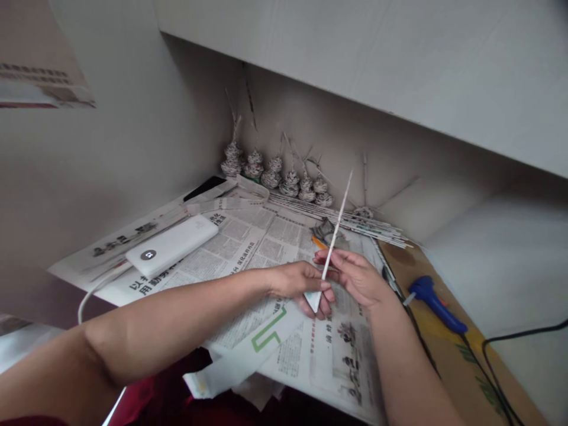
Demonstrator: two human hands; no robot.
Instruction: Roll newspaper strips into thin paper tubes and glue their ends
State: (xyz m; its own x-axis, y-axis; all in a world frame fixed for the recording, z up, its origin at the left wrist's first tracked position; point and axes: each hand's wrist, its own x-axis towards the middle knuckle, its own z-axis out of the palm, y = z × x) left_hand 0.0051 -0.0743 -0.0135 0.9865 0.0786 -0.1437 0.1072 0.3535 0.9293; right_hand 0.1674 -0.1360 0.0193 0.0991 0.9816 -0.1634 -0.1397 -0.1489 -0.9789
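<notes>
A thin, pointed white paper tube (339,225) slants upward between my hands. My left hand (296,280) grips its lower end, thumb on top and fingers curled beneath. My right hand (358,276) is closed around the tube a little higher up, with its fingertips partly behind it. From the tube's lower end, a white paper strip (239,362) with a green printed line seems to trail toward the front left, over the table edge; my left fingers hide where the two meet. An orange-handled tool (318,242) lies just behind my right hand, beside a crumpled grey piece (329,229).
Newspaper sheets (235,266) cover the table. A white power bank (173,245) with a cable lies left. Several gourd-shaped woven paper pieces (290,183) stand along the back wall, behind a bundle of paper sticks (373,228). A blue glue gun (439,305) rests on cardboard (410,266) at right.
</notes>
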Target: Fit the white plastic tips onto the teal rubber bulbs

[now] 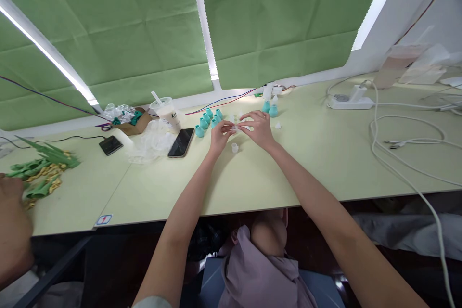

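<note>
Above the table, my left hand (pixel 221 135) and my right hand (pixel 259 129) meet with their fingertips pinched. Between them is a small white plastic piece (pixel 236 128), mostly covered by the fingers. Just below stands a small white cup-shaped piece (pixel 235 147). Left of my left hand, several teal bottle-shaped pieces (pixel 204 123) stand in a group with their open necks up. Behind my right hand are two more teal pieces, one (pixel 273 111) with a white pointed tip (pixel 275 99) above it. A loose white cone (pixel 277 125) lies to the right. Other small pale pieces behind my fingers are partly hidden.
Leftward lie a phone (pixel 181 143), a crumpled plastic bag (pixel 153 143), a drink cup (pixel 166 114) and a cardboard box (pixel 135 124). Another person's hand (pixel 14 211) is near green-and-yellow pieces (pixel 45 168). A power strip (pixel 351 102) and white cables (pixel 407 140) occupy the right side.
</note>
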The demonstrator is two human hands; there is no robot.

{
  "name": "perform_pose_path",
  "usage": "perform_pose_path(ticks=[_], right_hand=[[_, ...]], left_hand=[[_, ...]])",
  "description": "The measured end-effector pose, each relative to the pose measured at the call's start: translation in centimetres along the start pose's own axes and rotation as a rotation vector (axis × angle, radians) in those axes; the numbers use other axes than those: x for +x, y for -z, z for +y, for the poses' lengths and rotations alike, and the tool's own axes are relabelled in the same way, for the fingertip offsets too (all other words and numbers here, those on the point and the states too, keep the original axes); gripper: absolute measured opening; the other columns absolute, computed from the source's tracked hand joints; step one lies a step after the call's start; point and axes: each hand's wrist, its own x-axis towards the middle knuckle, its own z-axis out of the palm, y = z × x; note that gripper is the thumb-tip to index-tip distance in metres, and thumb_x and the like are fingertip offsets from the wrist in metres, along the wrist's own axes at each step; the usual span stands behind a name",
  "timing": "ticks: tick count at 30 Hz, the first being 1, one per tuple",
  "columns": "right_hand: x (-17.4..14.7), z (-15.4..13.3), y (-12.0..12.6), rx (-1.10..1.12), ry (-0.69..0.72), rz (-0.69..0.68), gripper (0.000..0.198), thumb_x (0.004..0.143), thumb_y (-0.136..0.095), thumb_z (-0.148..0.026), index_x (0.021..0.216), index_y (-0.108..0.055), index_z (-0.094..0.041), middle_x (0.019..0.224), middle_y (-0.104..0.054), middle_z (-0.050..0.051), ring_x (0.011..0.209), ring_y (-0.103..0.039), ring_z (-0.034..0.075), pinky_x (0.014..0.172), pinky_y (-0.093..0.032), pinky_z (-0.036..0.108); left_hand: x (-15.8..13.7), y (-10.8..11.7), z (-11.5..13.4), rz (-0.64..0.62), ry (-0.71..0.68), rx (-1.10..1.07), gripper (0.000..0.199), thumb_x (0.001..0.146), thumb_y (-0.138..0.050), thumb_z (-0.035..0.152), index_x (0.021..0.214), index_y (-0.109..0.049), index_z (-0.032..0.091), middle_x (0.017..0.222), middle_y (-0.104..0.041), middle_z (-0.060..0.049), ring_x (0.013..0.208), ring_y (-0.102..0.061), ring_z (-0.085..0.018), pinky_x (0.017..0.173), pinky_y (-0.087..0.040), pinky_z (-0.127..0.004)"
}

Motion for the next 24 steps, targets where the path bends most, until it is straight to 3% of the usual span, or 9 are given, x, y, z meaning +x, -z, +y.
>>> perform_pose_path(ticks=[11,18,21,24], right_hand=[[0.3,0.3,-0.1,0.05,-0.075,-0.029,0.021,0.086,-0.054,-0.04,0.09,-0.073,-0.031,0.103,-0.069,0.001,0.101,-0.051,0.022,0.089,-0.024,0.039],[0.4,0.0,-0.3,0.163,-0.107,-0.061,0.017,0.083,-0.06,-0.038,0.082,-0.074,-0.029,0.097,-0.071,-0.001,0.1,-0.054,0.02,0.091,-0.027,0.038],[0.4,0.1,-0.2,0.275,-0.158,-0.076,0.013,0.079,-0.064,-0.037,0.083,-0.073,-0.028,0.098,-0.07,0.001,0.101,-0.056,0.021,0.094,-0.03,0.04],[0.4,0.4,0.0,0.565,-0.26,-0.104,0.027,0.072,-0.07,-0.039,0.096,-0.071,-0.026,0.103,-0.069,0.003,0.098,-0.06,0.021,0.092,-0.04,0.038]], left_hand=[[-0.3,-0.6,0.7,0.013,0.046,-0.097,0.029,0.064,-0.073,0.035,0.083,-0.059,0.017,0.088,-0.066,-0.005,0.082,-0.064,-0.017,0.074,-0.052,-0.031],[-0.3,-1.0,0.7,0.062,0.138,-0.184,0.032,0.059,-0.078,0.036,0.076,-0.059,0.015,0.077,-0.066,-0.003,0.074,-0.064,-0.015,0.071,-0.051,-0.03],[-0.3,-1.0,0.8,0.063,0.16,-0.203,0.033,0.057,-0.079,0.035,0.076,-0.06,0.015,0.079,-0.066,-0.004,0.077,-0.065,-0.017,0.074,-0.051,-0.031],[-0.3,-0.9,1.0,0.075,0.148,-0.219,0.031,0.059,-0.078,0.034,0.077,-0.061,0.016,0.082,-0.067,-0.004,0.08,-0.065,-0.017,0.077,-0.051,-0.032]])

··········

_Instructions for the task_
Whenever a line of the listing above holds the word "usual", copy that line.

_Answer to this exercise_
  "description": "The measured end-effector pose, each relative to the pose measured at the call's start: translation in centimetres along the start pose's own axes and rotation as a rotation vector (axis × angle, radians) in those axes; the numbers use other axes than those: x for +x, y for -z, z for +y, for the poses' lengths and rotations alike, and the tool's own axes are relabelled in the same way, for the fingertip offsets too (all other words and numbers here, those on the point and the states too, keep the original axes); gripper: absolute measured opening; the other columns absolute, computed from the source's tracked hand joints; step one lies a step after the call's start; point and axes: each hand's wrist, its own x-axis towards the middle knuckle, its own z-axis out of the palm, y = z × x; note that gripper is the thumb-tip to index-tip distance in metres, and thumb_x and the like are fingertip offsets from the wrist in metres, along the wrist's own axes at each step; the usual span stands behind a name",
Motion for the next 24 steps, targets where the path bends most, until it is straight to 3% of the usual span, or 9 are given, x, y, z meaning +x, -z, +y.

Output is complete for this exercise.